## [Required work]
Please output exactly the part of the records below that opens with the line containing "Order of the" and closes with the line containing "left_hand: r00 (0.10", both lines included, and nothing else.

## [Task inputs]

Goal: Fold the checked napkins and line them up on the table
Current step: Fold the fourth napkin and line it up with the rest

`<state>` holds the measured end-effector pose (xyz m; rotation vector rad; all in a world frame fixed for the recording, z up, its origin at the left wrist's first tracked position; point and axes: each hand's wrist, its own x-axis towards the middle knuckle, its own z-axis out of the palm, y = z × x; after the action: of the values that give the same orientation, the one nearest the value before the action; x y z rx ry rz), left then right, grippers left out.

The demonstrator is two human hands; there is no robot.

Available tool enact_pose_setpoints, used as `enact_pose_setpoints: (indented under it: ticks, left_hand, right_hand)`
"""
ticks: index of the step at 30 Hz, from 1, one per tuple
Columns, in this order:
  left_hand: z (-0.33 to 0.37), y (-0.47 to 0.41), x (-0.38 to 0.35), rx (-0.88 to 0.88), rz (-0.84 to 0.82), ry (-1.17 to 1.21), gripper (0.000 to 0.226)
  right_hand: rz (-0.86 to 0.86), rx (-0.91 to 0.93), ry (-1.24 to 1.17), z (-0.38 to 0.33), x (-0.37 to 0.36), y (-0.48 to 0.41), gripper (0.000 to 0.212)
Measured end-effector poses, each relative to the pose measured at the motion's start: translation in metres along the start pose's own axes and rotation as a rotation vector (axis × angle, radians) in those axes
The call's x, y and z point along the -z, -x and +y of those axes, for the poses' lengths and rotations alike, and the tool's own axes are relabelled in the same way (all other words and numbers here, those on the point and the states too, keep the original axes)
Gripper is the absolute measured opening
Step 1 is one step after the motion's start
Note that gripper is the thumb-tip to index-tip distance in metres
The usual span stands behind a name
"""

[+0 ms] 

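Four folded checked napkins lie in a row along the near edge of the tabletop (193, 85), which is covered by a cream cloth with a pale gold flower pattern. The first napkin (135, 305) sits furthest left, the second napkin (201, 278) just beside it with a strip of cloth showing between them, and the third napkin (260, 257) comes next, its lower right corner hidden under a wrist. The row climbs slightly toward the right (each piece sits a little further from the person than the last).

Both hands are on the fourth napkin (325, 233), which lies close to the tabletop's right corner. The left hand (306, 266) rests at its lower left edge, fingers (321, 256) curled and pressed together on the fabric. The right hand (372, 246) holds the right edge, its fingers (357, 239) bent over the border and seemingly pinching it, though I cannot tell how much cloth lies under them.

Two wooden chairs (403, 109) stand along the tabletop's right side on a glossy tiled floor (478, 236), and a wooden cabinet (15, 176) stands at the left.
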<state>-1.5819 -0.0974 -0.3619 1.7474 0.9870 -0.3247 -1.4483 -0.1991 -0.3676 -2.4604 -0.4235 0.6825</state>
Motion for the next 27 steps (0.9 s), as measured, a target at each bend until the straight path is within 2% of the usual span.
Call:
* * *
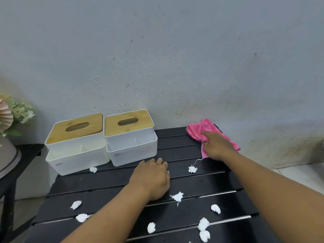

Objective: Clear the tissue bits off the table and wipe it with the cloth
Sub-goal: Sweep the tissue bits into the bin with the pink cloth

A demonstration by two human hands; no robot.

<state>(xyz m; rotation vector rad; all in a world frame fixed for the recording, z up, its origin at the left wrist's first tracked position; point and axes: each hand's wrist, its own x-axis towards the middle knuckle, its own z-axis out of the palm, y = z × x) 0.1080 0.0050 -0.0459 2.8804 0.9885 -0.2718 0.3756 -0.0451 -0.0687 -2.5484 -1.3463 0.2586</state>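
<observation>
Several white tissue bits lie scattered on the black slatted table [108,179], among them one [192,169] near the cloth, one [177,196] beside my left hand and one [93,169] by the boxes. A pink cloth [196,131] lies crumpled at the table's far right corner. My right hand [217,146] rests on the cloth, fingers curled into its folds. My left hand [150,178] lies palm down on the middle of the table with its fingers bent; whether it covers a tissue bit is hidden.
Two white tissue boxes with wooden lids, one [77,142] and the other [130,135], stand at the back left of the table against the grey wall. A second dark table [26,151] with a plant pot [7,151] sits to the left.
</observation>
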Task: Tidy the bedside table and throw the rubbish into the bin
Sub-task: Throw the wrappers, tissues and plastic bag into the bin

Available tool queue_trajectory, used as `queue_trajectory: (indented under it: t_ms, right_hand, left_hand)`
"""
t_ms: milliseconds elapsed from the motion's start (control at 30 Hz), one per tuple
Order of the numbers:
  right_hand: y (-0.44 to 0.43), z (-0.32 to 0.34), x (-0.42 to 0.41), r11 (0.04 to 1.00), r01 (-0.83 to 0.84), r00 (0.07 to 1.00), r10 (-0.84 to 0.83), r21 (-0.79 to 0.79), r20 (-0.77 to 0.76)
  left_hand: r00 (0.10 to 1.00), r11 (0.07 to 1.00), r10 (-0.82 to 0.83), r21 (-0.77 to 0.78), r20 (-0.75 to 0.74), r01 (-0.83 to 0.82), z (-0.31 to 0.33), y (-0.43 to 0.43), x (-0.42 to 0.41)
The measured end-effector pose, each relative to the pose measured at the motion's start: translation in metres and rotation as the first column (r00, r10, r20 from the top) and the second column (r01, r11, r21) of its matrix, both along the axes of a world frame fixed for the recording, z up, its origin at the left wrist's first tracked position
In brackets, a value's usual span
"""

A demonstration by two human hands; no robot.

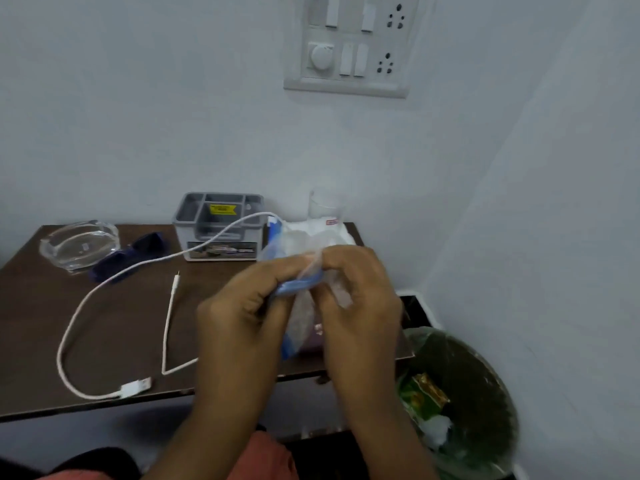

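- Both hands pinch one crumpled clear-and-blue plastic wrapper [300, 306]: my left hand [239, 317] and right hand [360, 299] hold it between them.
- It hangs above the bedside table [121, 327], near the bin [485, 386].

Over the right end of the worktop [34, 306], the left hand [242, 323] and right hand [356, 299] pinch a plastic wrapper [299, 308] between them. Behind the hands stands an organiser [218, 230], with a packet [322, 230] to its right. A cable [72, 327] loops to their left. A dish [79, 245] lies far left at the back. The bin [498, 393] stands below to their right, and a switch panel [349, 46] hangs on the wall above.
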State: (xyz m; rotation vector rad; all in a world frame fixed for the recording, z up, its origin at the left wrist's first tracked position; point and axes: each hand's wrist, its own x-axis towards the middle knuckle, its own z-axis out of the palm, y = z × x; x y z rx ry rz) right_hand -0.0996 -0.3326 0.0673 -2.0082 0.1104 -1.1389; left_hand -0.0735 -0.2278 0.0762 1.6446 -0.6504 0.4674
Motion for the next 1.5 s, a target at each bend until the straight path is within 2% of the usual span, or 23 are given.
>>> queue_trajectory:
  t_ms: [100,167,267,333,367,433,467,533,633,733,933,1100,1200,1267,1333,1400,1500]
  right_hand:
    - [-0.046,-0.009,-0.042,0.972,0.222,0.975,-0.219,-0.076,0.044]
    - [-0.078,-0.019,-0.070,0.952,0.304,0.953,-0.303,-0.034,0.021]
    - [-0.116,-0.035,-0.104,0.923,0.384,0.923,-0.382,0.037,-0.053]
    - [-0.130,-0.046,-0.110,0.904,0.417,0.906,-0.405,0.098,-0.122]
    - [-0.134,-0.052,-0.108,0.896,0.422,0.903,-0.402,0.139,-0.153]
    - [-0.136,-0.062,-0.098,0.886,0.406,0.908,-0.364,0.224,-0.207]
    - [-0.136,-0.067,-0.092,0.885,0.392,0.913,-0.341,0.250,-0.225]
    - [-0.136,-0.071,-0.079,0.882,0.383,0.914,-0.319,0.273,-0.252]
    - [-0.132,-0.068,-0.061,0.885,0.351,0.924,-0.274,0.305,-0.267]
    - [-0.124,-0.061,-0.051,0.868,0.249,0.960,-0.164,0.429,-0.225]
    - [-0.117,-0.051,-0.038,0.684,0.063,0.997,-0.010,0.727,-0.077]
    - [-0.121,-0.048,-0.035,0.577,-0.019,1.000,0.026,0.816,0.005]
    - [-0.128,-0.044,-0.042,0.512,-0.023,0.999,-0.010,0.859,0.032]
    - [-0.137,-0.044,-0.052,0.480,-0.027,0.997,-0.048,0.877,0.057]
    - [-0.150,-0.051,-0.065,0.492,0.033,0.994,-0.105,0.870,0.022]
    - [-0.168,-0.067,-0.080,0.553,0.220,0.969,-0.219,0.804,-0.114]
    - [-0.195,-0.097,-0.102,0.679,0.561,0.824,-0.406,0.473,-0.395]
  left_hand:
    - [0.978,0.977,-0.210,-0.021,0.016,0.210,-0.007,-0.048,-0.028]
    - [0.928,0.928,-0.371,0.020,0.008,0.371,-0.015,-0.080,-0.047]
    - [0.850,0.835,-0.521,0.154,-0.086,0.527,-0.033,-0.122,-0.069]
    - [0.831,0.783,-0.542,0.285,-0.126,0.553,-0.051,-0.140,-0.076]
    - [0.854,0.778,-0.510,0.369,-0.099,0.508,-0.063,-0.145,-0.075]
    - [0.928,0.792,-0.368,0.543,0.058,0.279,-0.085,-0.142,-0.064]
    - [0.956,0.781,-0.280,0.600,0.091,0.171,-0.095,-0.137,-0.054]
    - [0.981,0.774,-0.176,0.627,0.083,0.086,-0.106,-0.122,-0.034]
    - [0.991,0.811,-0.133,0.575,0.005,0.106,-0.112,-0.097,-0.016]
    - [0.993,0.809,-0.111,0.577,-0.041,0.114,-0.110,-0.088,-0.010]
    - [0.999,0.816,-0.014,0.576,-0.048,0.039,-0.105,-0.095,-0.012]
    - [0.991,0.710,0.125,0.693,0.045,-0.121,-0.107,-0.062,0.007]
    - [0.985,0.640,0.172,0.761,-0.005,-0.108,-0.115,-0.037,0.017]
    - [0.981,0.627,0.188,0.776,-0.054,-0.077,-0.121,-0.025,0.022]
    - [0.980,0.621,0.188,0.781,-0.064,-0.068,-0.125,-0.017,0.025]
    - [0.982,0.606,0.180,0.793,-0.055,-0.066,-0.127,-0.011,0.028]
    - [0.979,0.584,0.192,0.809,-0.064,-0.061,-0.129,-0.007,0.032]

## [Answer to this task]
Order of the numbers:
  right_hand: y (-0.44 to 0.43), z (-0.32 to 0.34), x (-0.42 to 0.41), r11 (0.04 to 1.00), r01 (-0.83 to 0.84), r00 (0.07 to 1.00), r10 (-0.84 to 0.83), r21 (-0.79 to 0.79), r20 (-0.77 to 0.76)
  left_hand: r00 (0.10 to 1.00), r11 (0.07 to 1.00), r10 (-0.82 to 0.83), r21 (-0.77 to 0.78), r20 (-0.75 to 0.74), r01 (-0.83 to 0.82), z (-0.31 to 0.33), y (-0.43 to 0.43), x (-0.42 to 0.41)

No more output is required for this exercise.